Arabic transcription(s)
- • Arabic: عربونة
- Arabbuna Location of Arabbuna within Palestine
- Coordinates: 32°30′43″N 35°21′47″E﻿ / ﻿32.51194°N 35.36306°E
- Palestine grid: 184/213
- State: State of Palestine
- Governorate: Jenin

Government
- • Type: Village council

Population (2017)
- • Total: 1,025
- Name meaning: 'earnest money' in Arabic

= Arabbuna =

'Arabbuna (عربّونة) is a Palestinian village in the West Bank governorate of Jenin. The village is located 9 km north of the city of Jenin, south of the West Bank separation barrier and according to the Palestinian Central Bureau of Statistics (PCBS) the village had a population of 1,025 in 2017. Prehistoric flint tools from the Upper and Middle Paleolithic period were found south of the village. Archaeological remains from the Byzantine era were found in the village. It is offered as the location of settlement called "Araba", mentioned by Eusebius in the 4th century CE.

==Geography==
Arabbuna is located 3 km northwest of Faqqua and 2 km northeast of Deir Ghazaleh. The village houses are situated on a hill at the foot of Mount Faqqua, a section of Mount Gilboa (known as Mount Gibborim in Hebrew), bordered on the west by the Huhit river, on the west by Wadi Abu Jabir, on the north by Mount Faqqua and on the south by a rivulet of Wadi Abi Jabir.

==History==

=== Archeology ===
Archeologists have found flint tools south of 'Arabbuna.

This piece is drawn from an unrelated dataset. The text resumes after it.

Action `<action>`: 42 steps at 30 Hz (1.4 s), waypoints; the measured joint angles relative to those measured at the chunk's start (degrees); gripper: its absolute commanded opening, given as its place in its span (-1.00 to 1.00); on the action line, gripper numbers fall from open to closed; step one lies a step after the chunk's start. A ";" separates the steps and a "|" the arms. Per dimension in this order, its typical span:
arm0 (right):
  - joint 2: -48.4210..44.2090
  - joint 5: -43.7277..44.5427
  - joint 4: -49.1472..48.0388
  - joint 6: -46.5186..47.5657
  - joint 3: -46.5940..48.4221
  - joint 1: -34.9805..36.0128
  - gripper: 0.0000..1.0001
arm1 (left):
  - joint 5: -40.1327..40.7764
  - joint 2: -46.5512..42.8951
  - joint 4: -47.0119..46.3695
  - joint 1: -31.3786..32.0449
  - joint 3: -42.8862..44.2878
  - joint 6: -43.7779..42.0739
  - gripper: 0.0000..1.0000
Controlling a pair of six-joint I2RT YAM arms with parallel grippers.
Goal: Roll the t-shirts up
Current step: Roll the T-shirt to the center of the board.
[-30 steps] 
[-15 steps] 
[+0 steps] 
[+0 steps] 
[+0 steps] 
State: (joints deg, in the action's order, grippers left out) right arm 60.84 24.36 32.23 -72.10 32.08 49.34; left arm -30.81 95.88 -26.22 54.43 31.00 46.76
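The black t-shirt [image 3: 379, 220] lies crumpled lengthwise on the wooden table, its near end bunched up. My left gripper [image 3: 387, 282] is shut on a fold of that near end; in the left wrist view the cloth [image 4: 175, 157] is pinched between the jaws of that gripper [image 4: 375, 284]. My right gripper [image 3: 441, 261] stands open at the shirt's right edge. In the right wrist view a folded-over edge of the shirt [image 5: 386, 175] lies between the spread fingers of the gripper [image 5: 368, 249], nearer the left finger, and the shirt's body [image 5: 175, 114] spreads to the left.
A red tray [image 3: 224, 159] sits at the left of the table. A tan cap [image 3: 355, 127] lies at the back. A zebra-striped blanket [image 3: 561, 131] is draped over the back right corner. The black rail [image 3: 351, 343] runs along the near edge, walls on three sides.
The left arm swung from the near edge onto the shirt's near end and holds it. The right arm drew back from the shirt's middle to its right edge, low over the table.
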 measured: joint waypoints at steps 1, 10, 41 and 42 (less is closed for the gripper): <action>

These tools dated to the Upper Paleolithic and Middle Paleolithic periods (300,000 to 10,000 years BP). The tools from the former belong to the Mousterian culture. The village itself is situated on an ancient site. Old stones have been reused in buildings, fences and walls of terraces. Rock cuttings are scattered between houses and orchards. Some of these are identified as ancient tombs. Today the residents of 'Arabbuna use these rock cuttings for storage. A small amount of potsherds and glassware were found in the village and are dated to the Byzantine era. Therefore the village may be the location of a settlement known as "Araba" which existed in the time of Eusebius from the 4th century CE.

===Ottoman era===
'Arabbuna, like the rest of Palestine, was incorporated into the Ottoman Empire in 1517. During the 16th and 17th centuries, it belonged to the Turabay Emirate (1517-1683), which encompassed also the Jezreel Valley, Haifa, Jenin, Beit She'an Valley, northern Jabal Nablus, Bilad al-Ruha/Ramot Menashe, and the northern part of the Sharon plain. In the census of 1596, 'Arrabuna appeared as Arabbuni, located in the nahiya of Sara in the liwa of Lajjun. It had a population of 14 households, all Muslim. They paid a fixed tax rate of 25 % on agricultural products, including wheat, barley, summer crops, goats and beehives, in addition to occasional revenues; a total of 4,500 akçe.

In 1838 it was noted as a place N 60° E of Jenin.

In 1870 Victor Guérin found Arabbuna to be a small village, and further "south of this village, the foundation of an ancient building, which he does not appear to have examined." In 1870/1871 (1288 AH), an Ottoman census listed the village in the nahiya (sub-district) of Shafa al-Qibly.

===British Mandate era===
In the 1922 census of Palestine, conducted by the British Mandate authorities, the village had a population of 136 Muslims, increasing slightly in the 1931 census to 138 Muslims, in 24 households.

In the 1944/5 statistics, the population was 210, all Muslim, with a total of 6,772 dunams of land, according to an official land and population survey. Of this, 256 dunams were used for plantations and irrigable land, 3,607 dunams for cereals, while 22 dunams were built-up (urban) land.

===Jordanian era===
After the 1948 Arab–Israeli War and the 1949 Armistice Agreements, Arabbuna came under Jordanian rule.

In 1961, the population was 298.

===Post-1967===
Since the Six-Day War in 1967, Arabbuna has been under Israeli occupation. The population of Arrabuna in the 1967 census conducted by Israel was 270, of whom 42 originated from the Israeli territory.